El alcalde de La Canonja, Roc Muñoz, ya ha anunciado que el Ayuntamiento del municipio y el de Vilaseca pedirán una explicación sobre la razón que hicieron no activar las alarmas.

Error de protocolo

El subdirector de Protección Civil, Sergi Delgado, denuncia que "recibió tarde la información sobre la explosión por parte de la empresa" por lo que "retrasó la respuesta". Ante los hechos, han abierto una investigación. "No sabemos si fue por negligencia o porque se vieron superados por la situación" confiesan. Aun así, recuerda que las plantas que tratan productos químicos "tienen los canales directos para contactar con el Cecat", el Centro de Coordinación Operativa de Cataluña. Delgado admite que "hubo dificultades para poder evaluar los riesgos de la nube tóxica" porque "no se siguieron los protocolos de información" que supuso un decalaje a la hora de actuar, por que les "costó mucho" saber dónde fueron los hechos.

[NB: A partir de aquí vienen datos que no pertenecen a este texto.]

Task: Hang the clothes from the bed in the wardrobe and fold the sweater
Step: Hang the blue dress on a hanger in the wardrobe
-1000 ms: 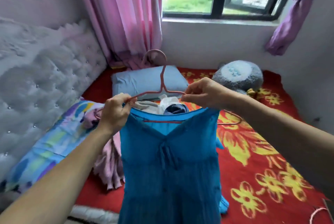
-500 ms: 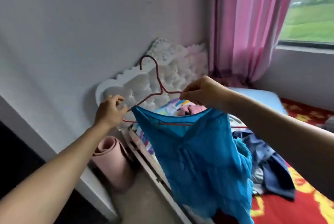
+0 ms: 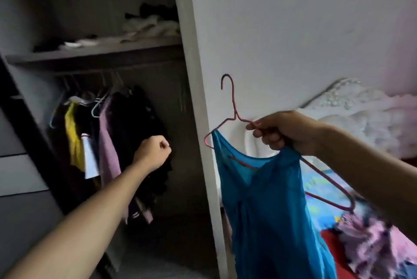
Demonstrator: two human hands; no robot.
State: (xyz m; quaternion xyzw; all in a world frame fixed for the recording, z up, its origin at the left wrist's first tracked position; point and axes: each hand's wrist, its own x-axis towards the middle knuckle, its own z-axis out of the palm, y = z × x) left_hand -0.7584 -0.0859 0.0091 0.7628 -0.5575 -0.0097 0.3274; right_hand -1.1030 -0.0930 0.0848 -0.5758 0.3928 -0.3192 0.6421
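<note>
Gripping the pink hanger (image 3: 235, 116) at its shoulder, the right hand (image 3: 282, 132) holds the blue dress (image 3: 259, 199) just outside the wardrobe (image 3: 101, 53), hook upright. The hanging space lies up-left, nearer the left hand (image 3: 153, 152), which is fisted and apparently empty.

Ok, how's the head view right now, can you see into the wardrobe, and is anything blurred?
Head view: the wardrobe interior is dim, its hanging clothes mostly dark shapes; the blue dress and hanger in the right hand read fairly sharp; the fabrics on the bed at lower right are motion-smeared.
</note>
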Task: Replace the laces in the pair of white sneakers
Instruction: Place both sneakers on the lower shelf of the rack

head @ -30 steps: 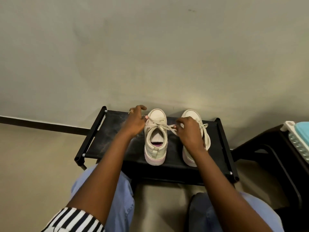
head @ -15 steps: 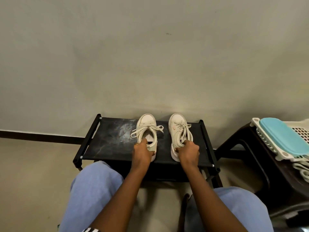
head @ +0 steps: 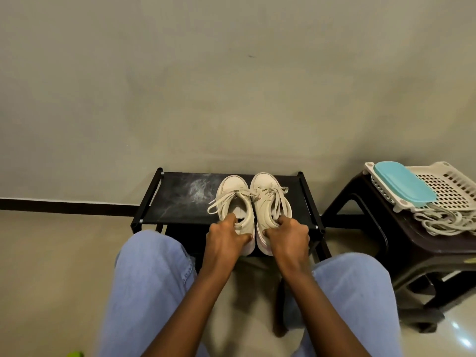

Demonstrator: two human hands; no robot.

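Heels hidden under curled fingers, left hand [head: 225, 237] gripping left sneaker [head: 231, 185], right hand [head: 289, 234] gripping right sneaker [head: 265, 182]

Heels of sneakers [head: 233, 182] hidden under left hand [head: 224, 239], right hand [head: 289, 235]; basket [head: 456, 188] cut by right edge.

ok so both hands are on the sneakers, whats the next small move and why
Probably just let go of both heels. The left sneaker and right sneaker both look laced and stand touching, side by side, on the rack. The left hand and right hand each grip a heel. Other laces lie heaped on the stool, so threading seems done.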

Por su parte, el consejero delegado de Iqoxe, José Luis Morlanes, evita revelar a qué hora se pusieron en contacto con Protección Civil y asegura que "hizo las cosas bien". En su comparecencia ante los medios ha requerido que se debe "comprender" la situación de los responsables de activar la alarma por riesgo químico "cuando no sabes donde están cinco compañeros". 

"Máxima colaboración"

La empresa, a través de un comunicado, anuncia también una investigación interna para detectar cuales han sido las causas de la deflagración y asegura que ofrece su "máxima colaboración" a Bomberos. IQOXE afirma que la explosión tuvo lugar a las 18:41 del 14 de enero en una planta inaugurada en 2017 y que, hasta el momento, funcionaba con "total normalidad".

El complejo petroquímico de Tarragona, donde está ubicada la planta de IQOXE, es el más grande del sur de Europa y se encuentra tan solo a dos kilómetros y medio de los núcleos de población. La plataforma de vecinos de la zona, Cel Net, que llevan años denunciando los riesgos que supone la planta para los habitantes de su alrededor, señalan que es "un cóctel químico convertido en polvorín que en días como ayer muestra su peor cara".